Women are gradually seeing more representation on corporate boards, which is helping boost the range of securities that gender-parity funds can choose from, according to a recent report from Parallelle Finance.
Currently, nearly 32% of board seats within the S&P 500 are occupied by women, up from 28% in 2020 and just 12% in 2000, the report noted. Similarly, the figures for companies in the Russell 1000 are at over 28% today, versus less than 24% in 2019.
Globally, the figures are also encouraging, at 33.5% of MSCI World board seats last year, up from just over 20% in 2017, according to Parallelle.
However, that trend has not been mirrored in the C-suite, with very few big companies being led by women. In the S&P 500, for example, only 32 companies have women CEOs, representing 6.4% of the index.
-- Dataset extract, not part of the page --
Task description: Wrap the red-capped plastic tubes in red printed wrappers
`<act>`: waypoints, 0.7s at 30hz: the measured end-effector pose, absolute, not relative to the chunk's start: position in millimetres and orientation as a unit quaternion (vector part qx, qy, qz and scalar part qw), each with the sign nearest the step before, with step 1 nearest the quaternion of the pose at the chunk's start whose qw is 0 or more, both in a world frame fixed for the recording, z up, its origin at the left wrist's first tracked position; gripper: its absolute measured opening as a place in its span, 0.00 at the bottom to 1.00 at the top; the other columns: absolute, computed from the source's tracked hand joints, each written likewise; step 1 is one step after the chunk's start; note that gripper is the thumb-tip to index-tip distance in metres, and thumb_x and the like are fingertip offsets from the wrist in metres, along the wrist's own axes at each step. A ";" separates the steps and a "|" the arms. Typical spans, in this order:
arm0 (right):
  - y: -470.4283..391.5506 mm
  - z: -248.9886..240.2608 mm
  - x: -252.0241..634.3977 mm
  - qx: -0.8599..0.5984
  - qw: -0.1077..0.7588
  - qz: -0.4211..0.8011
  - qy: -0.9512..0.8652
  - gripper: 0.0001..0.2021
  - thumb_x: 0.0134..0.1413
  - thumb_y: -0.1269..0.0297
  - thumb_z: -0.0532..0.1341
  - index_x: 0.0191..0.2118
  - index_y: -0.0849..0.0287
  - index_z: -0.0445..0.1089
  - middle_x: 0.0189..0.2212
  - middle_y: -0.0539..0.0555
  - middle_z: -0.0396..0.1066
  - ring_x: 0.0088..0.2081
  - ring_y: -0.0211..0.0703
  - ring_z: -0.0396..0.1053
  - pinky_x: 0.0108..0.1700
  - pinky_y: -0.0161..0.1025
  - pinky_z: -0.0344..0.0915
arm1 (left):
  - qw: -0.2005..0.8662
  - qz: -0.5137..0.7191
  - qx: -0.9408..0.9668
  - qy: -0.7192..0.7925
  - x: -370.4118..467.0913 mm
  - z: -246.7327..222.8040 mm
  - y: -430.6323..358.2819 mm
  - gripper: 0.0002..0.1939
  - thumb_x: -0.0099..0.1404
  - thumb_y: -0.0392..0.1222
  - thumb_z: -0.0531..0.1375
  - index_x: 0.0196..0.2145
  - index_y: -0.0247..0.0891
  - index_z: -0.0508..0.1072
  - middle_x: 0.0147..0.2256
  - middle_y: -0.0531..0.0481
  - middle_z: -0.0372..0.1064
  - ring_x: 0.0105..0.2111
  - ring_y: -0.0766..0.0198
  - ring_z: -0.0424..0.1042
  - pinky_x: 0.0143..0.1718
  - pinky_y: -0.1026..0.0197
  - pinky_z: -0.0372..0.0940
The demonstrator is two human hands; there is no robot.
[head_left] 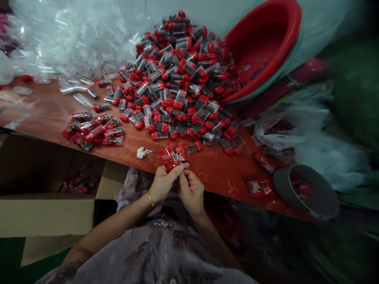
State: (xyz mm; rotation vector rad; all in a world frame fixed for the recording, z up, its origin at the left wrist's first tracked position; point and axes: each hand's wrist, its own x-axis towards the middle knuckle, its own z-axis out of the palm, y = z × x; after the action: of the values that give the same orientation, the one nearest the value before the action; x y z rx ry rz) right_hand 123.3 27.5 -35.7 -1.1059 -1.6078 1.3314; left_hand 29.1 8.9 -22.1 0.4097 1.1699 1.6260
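Note:
Near the table's front edge, my left hand pinches a red printed wrapper by its lower end. Beside it, my right hand has its fingers closed at the wrapper's lower corner, the fingertips almost meeting those of the left. What lies between the right fingertips is too small to make out. Just behind the wrapper lies a clear tube with dark pieces. A large heap of red-capped tubes rises beyond. To the left sits a small pile of wrapped red packets.
The orange-red table also bears clear empty tubes, a crumpled white scrap and a grey bowl. A red basin leans at the back right. An open cardboard box stands below left, with red packets inside.

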 end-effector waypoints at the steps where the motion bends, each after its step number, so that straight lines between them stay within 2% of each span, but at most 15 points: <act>1: 27.6 -35.9 122.8 -0.432 0.376 0.538 -0.618 0.12 0.57 0.55 0.56 0.34 0.58 0.68 0.19 0.46 0.66 0.19 0.33 0.61 0.22 0.31 0.60 | 0.530 0.675 0.169 0.485 28.5 -22.0 7.9 0.18 0.52 0.51 0.65 0.33 0.33 0.80 0.30 0.45 0.77 0.29 0.63 0.72 0.34 0.62 0.66; 4: 28.0 -35.4 121.6 -0.400 0.352 0.594 -0.602 0.12 0.56 0.54 0.57 0.35 0.58 0.68 0.16 0.44 0.63 0.16 0.32 0.59 0.20 0.30 0.58 | 0.576 0.657 0.142 0.465 22.7 -19.3 6.6 0.23 0.53 0.56 0.63 0.35 0.32 0.78 0.28 0.45 0.76 0.17 0.70 0.64 0.17 0.65 0.59; 6: 27.8 -34.1 120.8 -0.379 0.338 0.623 -0.595 0.12 0.54 0.54 0.59 0.35 0.58 0.68 0.19 0.45 0.66 0.17 0.32 0.62 0.21 0.31 0.61 | 0.583 0.661 0.113 0.458 17.6 -16.1 7.5 0.24 0.53 0.57 0.63 0.36 0.32 0.77 0.31 0.45 0.76 0.15 0.71 0.62 0.13 0.67 0.54; 10: 25.3 -31.8 120.0 -0.393 0.351 0.638 -0.561 0.13 0.52 0.52 0.60 0.29 0.58 0.65 0.20 0.45 0.67 0.15 0.30 0.62 0.20 0.30 0.61 | 0.600 0.658 0.089 0.446 14.6 -12.5 10.4 0.23 0.50 0.57 0.65 0.36 0.34 0.75 0.33 0.45 0.75 0.14 0.73 0.60 0.11 0.67 0.53; 13: 22.7 -31.7 120.8 -0.397 0.364 0.642 -0.545 0.13 0.51 0.52 0.61 0.29 0.58 0.65 0.20 0.45 0.67 0.16 0.31 0.64 0.21 0.31 0.64 | 0.617 0.639 0.091 0.450 20.1 -15.4 8.9 0.24 0.51 0.57 0.64 0.36 0.34 0.75 0.27 0.49 0.73 0.13 0.73 0.57 0.09 0.68 0.50; 16: 20.7 -34.3 121.7 -0.397 0.368 0.647 -0.537 0.13 0.51 0.52 0.61 0.30 0.58 0.66 0.20 0.46 0.68 0.18 0.33 0.66 0.22 0.33 0.66 | 0.610 0.626 0.109 0.474 27.6 -21.1 4.0 0.25 0.52 0.58 0.63 0.38 0.33 0.77 0.18 0.54 0.64 0.13 0.75 0.50 0.10 0.69 0.43; 18: 20.3 -37.3 121.9 -0.397 0.367 0.649 -0.535 0.12 0.52 0.53 0.60 0.31 0.58 0.67 0.20 0.47 0.69 0.19 0.35 0.67 0.23 0.33 0.67 | 0.600 0.624 0.121 0.486 31.0 -24.6 0.4 0.27 0.51 0.58 0.64 0.39 0.32 0.78 0.16 0.56 0.59 0.13 0.76 0.48 0.12 0.69 0.40; 21: 22.2 -42.0 120.6 -0.396 0.361 0.648 -0.542 0.12 0.52 0.54 0.60 0.30 0.58 0.67 0.21 0.48 0.69 0.20 0.35 0.67 0.23 0.33 0.67 | 0.594 0.628 0.119 0.489 31.8 -28.0 -3.5 0.28 0.50 0.58 0.64 0.40 0.32 0.78 0.16 0.57 0.57 0.15 0.76 0.47 0.14 0.69 0.40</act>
State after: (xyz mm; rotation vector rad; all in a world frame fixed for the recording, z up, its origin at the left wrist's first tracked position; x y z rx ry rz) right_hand 120.6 22.2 -42.0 -1.0200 -1.3964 1.6687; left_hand 31.8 -3.5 -28.0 0.2758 1.1363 1.4591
For the wider range of executive roles, 18% of those in S&P 500 companies are held by women. Internationally, the figures are not better, with 5% of MSCI World companies having women CEOS, up from 4.2% in 2017.
Investing in line with women’s equality can give funds an edge over peer funds that don’t consider gender in their portfolio decisions, the research and consulting firm found.
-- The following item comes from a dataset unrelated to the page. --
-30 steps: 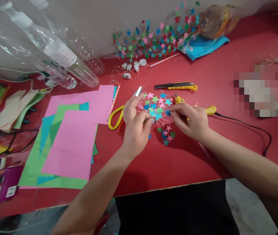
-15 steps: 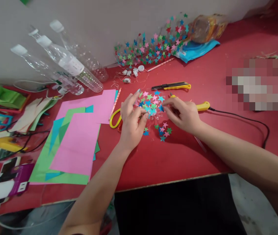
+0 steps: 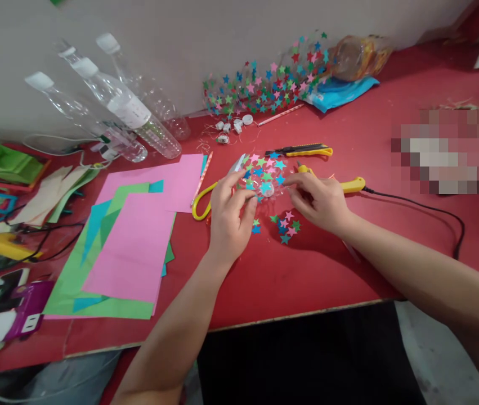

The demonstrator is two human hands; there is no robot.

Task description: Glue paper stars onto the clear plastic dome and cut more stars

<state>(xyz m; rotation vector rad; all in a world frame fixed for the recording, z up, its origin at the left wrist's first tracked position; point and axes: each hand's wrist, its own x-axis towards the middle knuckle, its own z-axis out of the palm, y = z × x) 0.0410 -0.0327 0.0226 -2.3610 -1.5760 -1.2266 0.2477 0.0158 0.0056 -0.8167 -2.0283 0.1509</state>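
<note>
Between my hands is a clear plastic bottle piece dotted with pink, green and blue paper stars. One end of it, clear and rounded, faces me. My left hand grips its left side, thumb and fingers bent in. On the right edge, my right hand pinches with its fingertips; I cannot see clearly what lies under them. Loose paper stars lie on the table just below. Yellow-handled scissors are partly hidden behind my left hand. Beside my right hand rests a yellow corded tool.
A yellow utility knife lies behind the bottle piece. Coloured paper sheets cover the left. Clear bottles lean by the wall, near a long star-covered bottle. A black cord runs right across the red table.
The bottle piece has turned between my hands, so its clear rounded end shows more. Both hands keep nearly the same place; the view has shifted slightly.
</note>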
“A range of studies spanning 15 years … have shown a connection between higher levels of women in leadership and higher return on equity, better profitability, lower incidences of fraud and better risk management,” the report noted.
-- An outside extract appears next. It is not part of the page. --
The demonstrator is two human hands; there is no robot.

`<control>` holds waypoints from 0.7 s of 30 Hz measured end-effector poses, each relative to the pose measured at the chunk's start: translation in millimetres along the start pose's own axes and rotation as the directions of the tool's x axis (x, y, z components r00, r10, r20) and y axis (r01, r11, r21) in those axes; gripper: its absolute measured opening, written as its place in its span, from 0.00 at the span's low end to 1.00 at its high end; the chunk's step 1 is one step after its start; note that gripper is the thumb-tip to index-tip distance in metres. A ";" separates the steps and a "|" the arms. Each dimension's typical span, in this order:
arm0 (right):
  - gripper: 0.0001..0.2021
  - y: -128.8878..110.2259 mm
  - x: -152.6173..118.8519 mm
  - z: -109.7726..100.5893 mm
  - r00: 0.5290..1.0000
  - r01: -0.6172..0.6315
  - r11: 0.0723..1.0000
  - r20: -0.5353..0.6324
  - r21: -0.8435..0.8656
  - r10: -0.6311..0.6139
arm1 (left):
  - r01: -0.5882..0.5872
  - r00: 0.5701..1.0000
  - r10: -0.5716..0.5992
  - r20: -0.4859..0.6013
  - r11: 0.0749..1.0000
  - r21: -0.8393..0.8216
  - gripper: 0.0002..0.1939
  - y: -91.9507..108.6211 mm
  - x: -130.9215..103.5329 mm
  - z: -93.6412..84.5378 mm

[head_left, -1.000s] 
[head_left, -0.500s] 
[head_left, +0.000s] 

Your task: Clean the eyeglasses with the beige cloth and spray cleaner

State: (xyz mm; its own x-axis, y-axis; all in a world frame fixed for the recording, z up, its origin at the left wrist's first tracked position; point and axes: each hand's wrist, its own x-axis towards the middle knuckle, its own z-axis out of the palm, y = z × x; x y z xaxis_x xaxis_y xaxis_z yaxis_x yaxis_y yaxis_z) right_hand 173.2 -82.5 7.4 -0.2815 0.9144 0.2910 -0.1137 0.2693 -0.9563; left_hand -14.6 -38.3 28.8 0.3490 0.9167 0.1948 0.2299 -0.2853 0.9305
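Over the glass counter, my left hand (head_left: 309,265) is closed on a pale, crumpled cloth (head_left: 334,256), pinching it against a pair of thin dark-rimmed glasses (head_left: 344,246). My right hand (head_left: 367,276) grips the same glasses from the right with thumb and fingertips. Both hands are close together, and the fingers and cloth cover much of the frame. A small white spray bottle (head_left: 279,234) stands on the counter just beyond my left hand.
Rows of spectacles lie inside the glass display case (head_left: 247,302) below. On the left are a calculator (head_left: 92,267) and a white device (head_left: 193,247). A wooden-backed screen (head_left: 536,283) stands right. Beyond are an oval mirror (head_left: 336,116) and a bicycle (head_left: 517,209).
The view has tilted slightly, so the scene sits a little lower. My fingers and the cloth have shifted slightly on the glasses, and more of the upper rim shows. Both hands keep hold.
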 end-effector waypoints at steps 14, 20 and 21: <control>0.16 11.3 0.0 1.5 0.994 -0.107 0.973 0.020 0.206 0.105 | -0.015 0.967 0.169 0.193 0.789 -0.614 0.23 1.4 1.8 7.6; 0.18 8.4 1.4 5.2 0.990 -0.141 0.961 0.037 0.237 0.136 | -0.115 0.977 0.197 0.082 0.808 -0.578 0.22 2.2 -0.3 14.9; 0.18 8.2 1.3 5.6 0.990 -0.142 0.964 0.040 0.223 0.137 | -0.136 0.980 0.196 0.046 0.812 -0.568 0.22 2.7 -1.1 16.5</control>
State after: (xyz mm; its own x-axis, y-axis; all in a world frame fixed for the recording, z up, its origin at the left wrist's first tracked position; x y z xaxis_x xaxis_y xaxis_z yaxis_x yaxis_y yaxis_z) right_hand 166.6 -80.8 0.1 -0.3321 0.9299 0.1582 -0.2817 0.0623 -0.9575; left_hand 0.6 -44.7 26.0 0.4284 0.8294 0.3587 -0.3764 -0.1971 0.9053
As of the end of June, global assets in 36 “gender lens equity funds” tracked by the firm totaled $4.7bn, up 13% for the quarter, in part because it added four such funds to its coverage.
Among nine US equity funds that use a gender lens, all but one outperformed wider market indexes during the second quarter of the year. Similarly, more than half of global gender lens equity funds saw slightly stronger returns than wider market indexes, while a third of such funds trailed in performance.
The UBS Global Gender Equality UCITS ETF, for example, returned -13.8% during the second quarter. The S&P 500, by comparison, saw returns of -16.1%.
Meanwhile, the Pax Ellevate Global Women’s Leadership Fund had net returns for investor-class shares of -15.5% during the second quarter, compared with -16.2% for the MSCI World Index.
Outperformance did not hold over 12 months at the end of June, however. The UBS Global Gender Equality UCITS ETF returned -14.9%, compared with a net of -11% for the S&P 500, according to the report. Similarly, the Pax Ellevate Global Women’s Leadership Fund returned -18.5% over 12 months at the end of June, compared with -14.3% for the MSCI World Index.